Она стала сжимать ноги, тереть себя там рукой, и твердить, что "счас польется, счас польется, ой, нет!" Она вся взмокла, причем в запахе кожи был явный оттенок мочи. Видимо, почки уже не могли сливать в переполненный мочевой пузырь новые порции.
Я, по правде говоря, чувствовал себя фашистом, но остановиться, отпустить ее в туалет не мог. Это продолжалось долго, в брюках она пробыла больше часа. Но потом она так отчаянно попросила меня хотя бы снять с нее одежду, что я не смог отказать. Хотя и понимал, что это значит по сути позволить ей пописать, ведь тогда исчезнет естественный тормоз, запрещающий это.
Я стащил с Лены одежду. Выпуклость на ее животе была просто огромна! Она легла на спину, я раздвинул ей ноги, половые губы сами разошлись в стороны. Уретра выглядела совершенно обычно, но во влагалище с трудом можно было протиснуть даже мизинец. Лена начала мелко дрожать, сначала ноги, а потом и все тело. Она без конца твердила: "Все, все, все! Не могу!" Я сказал, что она сможет пойти в туалет через полчаса. Лена взвизгнула: "Какие полчаса! Я обоссусь! Прямо здесь!". Я, не отрываясь, смотрел на ее уретру и вдруг увидел, как из нее просочилась капелька, потом еще одна. Было ясно, что это непроизвольное выделение, причем Лена его даже не замечает. "Лен, сожми мышцы! У тебя по капелькам сочится!", - сказал я и увидел, как отверстие ее влагалища сжалось, но лишь на мгновение. "Я не могу. Я уже не чувствую там ничего, все онемело", - чуть не плача сказала она, а из дырочки просочилось еще несколько капель и потекло по попе.
"Все, Макс!", - отчаянно выкрикнула она и я сдался. "Давай", - сказал я.

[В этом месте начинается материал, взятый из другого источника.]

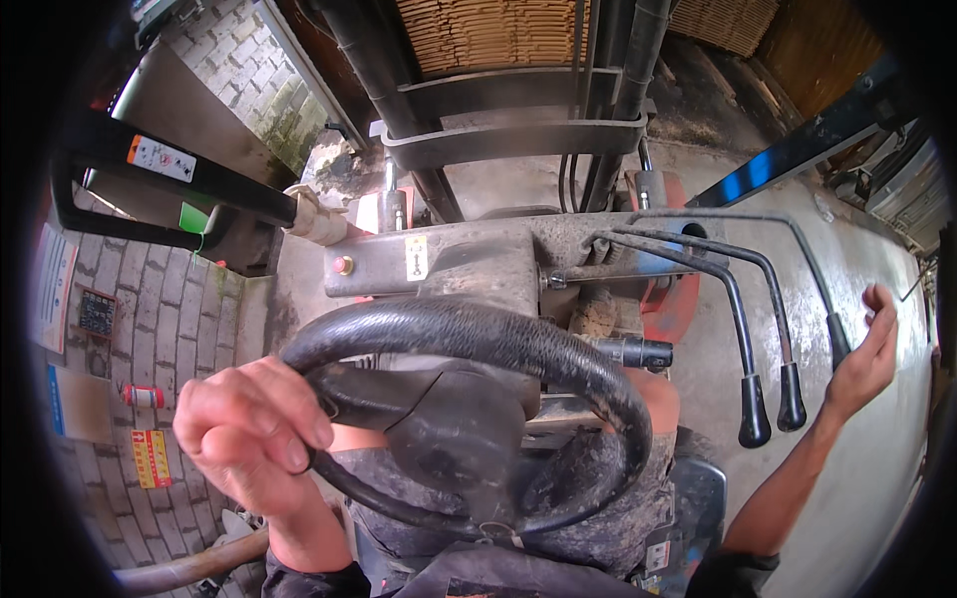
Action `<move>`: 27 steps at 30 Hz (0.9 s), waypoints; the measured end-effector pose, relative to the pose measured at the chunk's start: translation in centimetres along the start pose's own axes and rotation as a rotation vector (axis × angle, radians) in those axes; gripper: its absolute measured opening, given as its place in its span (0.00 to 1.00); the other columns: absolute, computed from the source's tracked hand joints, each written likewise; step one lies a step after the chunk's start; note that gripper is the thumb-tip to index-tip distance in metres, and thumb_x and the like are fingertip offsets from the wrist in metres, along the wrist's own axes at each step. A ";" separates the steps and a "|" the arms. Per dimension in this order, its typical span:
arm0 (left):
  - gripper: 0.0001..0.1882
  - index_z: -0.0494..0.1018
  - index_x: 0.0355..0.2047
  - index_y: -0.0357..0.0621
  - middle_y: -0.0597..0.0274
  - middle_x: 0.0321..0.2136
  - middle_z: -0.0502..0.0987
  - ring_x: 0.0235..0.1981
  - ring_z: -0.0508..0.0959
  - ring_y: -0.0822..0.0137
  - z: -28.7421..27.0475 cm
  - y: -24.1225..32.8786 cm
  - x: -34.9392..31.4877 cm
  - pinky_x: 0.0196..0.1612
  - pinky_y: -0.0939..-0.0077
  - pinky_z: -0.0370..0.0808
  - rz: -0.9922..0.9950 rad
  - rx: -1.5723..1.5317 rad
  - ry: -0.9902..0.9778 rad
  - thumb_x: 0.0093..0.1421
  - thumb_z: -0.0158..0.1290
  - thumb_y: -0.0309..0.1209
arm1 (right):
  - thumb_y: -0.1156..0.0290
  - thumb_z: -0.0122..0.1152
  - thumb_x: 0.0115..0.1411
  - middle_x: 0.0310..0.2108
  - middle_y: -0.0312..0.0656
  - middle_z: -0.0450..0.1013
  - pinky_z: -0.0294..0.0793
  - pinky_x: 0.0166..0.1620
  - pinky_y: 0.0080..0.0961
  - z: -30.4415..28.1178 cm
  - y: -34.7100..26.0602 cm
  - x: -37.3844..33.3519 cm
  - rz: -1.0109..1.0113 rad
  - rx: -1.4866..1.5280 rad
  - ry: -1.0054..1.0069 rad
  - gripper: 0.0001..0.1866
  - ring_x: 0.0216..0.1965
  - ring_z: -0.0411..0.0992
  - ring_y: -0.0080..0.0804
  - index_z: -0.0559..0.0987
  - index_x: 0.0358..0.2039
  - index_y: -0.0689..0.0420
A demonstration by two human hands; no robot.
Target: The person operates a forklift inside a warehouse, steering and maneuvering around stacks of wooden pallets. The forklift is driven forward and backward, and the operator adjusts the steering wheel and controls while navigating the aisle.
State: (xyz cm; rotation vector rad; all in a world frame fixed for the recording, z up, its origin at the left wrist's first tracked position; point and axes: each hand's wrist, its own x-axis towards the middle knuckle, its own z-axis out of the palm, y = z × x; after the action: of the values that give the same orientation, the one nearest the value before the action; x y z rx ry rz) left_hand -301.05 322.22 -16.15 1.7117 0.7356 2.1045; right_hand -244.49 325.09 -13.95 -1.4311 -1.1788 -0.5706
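My left hand (249, 429) is closed at the left side of a black steering wheel (449, 324). Its curled fingers hide the part of the rim they hold. At the right, my right hand (865, 349) is raised against the grip of the outermost control lever (835, 334). Its fingers point up and are not wrapped round the lever; the grip's lower end is hidden by the hand. Two more black-handled levers, a middle one (790, 399) and an inner one (754, 414), stand left of this hand, apart from it.
Ahead rises a forklift mast (513, 145), with stacked brown sheets (488, 35) beyond it. The dashboard (469, 259) carries a red button (343, 265). Black frame bars cross at both sides. A brick wall (150, 289) with a red extinguisher (143, 397) is left; concrete floor (827, 478) is right.
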 end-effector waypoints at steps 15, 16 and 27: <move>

Самое интересное, что после этого момента она не писала еще секунд десять, не смогла сразу расслабиться. Из чего я сделал вывод, что запас прочности был еще велик. И вот мне прямо в лицо ударила тугая струя. Мне показалось, что она была горячей, как кипяток. Я ощутил на губах солоноватый привкус. Мое лицо было в каких-то пяти сантиметрах от щели, и я видел, как невероятно расширилась под напором писательная дырочка, стала диаметром чуть ли не с мизинец. Я наблюдал секунд 10, а потом прижал к щели ладонь: "Все, хватит, пошли в ванную". Лена с трудом остановила поток, для чего ей пришлось сжать ноги. Помню этот момент, как на фотографии: женщина с плотно скрещенными ногами, лежащая на постели совершенно голая, а под попой огромное мокрое пятно. Она нашла в себе силы улыбнуться: "Макс, ну теперь-то зачем вставать. Давай я выписаюсь здесь." "Лен, да я не против. Но соседей ведь затопим.", - отшутился я и мы пошли в ванную. Писала Лена целую вечность.